Discomfort food
LIKE a heartwarming bowl of mac ’n’ cheese, or a sickly sweet treacle pie and custard, there’s something comforting about a serving of Masterchef: The Professionals.
But as 32 pros prepare to battle it out in the kitchen over the next six weeks, they are not the only new faces to grace our screens.
After 13 years, judge Monica Galetti has left and Dublin restaurateur, Anna Haugh joins old timers Gregg Wallace and Marcus Wareing for the 15th series.
But don’t be lulled into a fall sense of security by her warm Irish accent or her Alice in Wonderland, innocent looks.
Like Monica and her ferocious steely gaze, nononsense Anna is just as capable of unhinging the most unflappable of chefs. Announcing the first Skills Test – a feat of technical wizardry involving opening oysters, poaching them, smoking them and then serving them with a “beurre blanc” sauce – Anna declares: “It’s all about control.” Something, I deduce, Anna thrives off herself.
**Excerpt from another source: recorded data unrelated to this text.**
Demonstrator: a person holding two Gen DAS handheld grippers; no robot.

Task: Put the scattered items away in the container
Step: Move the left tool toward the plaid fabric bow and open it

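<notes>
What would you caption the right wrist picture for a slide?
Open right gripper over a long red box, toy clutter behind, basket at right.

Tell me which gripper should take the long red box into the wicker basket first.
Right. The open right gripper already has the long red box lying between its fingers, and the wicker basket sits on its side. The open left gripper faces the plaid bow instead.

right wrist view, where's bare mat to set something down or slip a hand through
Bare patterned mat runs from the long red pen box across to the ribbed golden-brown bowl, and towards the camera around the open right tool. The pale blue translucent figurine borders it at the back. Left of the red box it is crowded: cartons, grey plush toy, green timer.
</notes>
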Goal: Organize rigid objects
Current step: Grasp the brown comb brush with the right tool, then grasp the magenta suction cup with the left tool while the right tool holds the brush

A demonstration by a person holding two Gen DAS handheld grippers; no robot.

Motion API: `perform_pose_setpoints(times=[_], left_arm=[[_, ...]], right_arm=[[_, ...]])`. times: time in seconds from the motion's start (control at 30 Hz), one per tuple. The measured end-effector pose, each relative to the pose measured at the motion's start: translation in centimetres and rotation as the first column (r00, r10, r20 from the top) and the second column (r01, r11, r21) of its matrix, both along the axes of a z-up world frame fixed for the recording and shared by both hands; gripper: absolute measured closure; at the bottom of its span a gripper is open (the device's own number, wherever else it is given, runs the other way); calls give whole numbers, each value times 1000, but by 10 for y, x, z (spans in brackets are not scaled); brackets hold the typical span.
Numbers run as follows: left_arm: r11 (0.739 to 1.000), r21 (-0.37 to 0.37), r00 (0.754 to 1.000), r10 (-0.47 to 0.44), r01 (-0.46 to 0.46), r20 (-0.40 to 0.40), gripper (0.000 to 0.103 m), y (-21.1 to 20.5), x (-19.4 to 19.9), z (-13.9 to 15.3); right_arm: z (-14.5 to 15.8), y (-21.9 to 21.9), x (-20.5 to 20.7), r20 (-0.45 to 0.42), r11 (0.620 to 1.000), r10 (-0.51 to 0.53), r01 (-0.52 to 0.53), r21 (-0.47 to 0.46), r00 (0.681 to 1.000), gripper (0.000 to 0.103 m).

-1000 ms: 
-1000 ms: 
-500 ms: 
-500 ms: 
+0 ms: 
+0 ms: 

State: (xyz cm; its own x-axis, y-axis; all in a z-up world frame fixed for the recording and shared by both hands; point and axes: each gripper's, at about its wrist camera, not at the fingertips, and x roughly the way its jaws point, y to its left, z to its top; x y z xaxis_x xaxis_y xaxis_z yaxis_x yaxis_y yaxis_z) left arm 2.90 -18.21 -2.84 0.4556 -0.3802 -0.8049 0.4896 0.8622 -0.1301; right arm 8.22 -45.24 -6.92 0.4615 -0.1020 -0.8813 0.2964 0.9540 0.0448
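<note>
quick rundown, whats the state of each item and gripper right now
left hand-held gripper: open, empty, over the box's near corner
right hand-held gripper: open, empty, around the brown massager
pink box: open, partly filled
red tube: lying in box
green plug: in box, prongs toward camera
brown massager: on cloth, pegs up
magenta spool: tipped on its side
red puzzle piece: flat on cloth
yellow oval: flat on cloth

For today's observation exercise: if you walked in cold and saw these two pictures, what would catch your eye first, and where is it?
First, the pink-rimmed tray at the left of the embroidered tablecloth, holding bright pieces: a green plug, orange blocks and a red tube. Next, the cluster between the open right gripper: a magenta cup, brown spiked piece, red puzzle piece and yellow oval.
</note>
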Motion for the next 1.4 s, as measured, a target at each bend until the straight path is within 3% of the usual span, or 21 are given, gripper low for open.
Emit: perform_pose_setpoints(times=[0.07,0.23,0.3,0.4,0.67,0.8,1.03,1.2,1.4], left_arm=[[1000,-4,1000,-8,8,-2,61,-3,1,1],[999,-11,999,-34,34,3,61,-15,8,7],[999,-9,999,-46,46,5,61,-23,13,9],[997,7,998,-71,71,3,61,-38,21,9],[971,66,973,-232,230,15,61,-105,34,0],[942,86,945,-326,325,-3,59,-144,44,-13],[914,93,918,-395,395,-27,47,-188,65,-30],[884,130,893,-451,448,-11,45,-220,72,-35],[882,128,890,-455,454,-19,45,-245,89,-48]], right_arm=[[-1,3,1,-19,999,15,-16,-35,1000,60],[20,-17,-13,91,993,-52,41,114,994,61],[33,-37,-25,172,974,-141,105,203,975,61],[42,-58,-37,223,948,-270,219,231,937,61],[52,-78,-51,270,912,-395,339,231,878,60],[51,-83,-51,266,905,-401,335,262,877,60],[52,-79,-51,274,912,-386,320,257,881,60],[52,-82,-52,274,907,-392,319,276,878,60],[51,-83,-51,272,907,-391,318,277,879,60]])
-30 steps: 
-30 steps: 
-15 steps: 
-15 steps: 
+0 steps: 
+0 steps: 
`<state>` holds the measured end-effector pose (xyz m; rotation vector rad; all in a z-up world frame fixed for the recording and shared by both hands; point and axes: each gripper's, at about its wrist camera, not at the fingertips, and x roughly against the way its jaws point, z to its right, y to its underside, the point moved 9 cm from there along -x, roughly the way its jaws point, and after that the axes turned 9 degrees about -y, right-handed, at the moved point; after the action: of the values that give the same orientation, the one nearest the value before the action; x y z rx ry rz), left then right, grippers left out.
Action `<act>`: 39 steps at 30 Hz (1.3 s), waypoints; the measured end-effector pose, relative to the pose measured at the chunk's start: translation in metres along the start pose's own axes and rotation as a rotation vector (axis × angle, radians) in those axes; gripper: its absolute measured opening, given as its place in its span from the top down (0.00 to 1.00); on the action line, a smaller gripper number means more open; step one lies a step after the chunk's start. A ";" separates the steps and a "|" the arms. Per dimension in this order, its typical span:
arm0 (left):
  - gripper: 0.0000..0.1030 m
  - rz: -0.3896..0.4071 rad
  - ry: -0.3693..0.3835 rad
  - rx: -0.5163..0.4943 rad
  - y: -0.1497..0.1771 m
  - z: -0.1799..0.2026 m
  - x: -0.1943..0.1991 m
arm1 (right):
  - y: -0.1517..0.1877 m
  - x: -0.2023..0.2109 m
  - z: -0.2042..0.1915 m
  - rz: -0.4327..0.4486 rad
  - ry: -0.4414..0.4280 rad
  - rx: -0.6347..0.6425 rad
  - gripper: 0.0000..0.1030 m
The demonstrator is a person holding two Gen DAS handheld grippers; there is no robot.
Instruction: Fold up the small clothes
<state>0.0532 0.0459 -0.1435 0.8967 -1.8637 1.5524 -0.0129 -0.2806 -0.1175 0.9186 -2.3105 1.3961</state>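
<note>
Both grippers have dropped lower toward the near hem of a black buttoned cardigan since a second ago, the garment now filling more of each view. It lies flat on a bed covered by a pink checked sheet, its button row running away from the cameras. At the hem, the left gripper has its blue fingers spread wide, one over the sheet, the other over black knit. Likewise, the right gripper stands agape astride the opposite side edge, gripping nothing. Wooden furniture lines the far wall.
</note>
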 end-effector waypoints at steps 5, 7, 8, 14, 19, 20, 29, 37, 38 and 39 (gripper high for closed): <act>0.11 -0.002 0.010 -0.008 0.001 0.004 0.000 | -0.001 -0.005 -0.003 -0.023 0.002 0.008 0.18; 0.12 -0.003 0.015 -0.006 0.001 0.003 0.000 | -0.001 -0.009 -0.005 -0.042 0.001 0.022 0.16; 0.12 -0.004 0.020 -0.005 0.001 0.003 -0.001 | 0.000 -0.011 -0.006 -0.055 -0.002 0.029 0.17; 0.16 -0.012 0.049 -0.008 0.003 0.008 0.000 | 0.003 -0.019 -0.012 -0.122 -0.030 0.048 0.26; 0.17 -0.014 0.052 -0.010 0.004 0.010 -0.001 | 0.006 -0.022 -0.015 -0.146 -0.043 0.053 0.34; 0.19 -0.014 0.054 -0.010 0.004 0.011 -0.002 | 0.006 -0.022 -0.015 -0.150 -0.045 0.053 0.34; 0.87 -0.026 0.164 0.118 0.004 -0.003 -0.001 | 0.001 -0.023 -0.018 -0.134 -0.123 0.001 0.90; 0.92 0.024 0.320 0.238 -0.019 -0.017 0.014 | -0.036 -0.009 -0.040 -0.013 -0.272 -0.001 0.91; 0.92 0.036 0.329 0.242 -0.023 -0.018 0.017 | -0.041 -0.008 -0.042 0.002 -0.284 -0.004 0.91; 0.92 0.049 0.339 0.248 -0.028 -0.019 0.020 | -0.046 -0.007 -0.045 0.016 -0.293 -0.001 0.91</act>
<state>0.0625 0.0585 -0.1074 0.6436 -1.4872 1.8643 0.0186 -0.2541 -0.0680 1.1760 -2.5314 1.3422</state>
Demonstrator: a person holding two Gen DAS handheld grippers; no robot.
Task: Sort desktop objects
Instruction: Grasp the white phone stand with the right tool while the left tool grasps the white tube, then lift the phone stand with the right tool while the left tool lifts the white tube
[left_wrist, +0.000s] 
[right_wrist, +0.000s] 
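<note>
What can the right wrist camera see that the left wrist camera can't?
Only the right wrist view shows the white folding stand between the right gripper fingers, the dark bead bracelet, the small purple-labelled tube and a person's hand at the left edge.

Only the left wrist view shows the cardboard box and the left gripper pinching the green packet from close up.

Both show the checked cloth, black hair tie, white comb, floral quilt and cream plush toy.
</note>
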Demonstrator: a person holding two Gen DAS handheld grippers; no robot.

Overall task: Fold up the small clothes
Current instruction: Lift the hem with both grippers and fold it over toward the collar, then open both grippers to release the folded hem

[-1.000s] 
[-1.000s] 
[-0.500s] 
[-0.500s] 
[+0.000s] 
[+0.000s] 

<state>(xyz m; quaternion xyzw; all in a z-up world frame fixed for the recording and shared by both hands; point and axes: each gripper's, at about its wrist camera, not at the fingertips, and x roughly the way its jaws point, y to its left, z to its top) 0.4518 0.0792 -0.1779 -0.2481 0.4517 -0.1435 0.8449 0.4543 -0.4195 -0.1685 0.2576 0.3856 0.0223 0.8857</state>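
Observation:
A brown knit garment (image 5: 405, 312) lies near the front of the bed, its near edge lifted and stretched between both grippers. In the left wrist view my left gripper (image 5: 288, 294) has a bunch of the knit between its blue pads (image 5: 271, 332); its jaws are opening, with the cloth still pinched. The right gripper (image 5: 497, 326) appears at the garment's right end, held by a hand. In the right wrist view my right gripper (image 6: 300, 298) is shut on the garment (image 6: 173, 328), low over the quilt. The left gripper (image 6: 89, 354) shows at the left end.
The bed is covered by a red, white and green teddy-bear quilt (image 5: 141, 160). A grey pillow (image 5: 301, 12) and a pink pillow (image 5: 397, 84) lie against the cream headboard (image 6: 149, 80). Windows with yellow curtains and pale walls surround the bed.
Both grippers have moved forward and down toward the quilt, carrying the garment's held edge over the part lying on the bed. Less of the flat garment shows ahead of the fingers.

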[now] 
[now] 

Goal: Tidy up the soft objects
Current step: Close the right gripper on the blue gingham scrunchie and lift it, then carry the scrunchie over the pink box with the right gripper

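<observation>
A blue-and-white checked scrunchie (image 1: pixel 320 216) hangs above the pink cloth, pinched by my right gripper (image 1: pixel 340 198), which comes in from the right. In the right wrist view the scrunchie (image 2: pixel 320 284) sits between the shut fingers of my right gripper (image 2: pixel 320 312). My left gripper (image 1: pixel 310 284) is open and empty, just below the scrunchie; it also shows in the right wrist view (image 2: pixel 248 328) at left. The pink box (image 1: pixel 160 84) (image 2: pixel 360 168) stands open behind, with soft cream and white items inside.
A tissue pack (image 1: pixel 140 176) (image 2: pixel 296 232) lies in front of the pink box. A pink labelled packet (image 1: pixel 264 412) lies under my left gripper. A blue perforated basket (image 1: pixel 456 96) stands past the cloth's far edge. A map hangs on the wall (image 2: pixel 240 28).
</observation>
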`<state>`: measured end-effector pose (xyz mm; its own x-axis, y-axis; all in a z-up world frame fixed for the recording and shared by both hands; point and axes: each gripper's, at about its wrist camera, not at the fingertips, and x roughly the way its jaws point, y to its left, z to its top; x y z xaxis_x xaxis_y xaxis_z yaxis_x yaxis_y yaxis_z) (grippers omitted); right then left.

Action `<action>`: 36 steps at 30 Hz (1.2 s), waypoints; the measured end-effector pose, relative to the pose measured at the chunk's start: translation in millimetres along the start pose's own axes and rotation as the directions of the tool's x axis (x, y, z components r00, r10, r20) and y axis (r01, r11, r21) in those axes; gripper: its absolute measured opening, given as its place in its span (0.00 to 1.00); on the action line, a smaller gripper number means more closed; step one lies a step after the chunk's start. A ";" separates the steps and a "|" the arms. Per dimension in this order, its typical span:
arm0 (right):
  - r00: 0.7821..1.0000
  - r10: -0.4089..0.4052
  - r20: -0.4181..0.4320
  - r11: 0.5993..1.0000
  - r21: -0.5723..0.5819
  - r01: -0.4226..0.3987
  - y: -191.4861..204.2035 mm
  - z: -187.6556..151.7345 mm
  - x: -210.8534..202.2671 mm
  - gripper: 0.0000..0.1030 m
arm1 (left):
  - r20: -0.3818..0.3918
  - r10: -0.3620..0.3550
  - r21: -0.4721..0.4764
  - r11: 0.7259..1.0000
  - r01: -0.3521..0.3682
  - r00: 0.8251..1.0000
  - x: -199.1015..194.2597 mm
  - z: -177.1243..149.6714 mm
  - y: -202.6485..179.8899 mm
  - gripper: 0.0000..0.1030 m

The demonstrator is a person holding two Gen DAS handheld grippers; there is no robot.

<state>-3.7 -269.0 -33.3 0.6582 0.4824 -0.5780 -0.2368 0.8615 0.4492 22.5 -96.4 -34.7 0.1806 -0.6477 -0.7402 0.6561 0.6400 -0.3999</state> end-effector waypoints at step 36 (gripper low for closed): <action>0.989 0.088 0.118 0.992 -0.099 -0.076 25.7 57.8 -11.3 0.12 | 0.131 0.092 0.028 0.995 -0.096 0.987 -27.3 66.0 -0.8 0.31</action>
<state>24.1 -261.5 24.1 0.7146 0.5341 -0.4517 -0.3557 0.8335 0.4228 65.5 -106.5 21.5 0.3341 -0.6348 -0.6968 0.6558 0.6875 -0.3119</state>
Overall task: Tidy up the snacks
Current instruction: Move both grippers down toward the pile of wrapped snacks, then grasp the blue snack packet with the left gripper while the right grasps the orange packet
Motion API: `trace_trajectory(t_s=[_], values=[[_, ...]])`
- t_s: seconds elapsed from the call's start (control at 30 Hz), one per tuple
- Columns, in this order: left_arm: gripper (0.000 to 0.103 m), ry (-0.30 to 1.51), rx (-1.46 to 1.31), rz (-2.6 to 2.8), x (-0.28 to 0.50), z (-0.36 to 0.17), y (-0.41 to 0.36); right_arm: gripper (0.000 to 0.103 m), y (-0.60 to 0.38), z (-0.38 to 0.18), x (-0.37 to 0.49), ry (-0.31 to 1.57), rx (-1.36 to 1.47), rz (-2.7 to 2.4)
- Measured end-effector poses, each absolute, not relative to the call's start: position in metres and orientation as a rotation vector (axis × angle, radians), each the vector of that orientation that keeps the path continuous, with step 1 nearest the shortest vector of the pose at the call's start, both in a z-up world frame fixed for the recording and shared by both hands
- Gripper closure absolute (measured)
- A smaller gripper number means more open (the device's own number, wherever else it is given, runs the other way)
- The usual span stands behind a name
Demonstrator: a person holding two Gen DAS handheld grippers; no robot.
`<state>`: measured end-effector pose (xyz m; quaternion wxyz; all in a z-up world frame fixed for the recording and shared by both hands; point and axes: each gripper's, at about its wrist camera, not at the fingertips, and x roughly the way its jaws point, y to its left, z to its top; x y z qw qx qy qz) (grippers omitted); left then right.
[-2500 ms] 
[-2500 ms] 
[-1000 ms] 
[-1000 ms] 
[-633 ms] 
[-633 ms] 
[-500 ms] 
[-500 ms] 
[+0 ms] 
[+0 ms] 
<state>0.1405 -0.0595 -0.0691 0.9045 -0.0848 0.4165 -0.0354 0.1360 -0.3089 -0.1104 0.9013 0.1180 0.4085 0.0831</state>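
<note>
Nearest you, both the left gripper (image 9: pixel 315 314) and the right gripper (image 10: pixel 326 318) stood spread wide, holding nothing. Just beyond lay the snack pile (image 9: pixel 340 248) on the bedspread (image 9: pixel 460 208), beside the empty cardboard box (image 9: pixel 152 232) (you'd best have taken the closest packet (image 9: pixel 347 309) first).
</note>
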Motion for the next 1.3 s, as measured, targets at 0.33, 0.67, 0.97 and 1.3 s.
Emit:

Things are looking good for former pro gymnast Anastasia, but Anna’s eyeballing Indian chef Parminder as he makes a mess of his sauce.
Parminder also admits he’s never opened an oyster before. He’s hoping he’ll be saved by a Youtube video he watched on it. Oh deary me. In the second skills test – set by Marcus – the remaining two chefs have to make a dizzyingly difficult summer
fruit tart.
Anna’s got her eye on Liverpudlian chef Nathan this time.
The Signature Menu challenge – where the fearsome foursome get to cook their own dishes – is a belter.
Marcus seems to be softening with age. “It’s a little stroke of genius,” he says of one chef’s dish.
“It’s a marriage made in heaven,” swoons Gregg.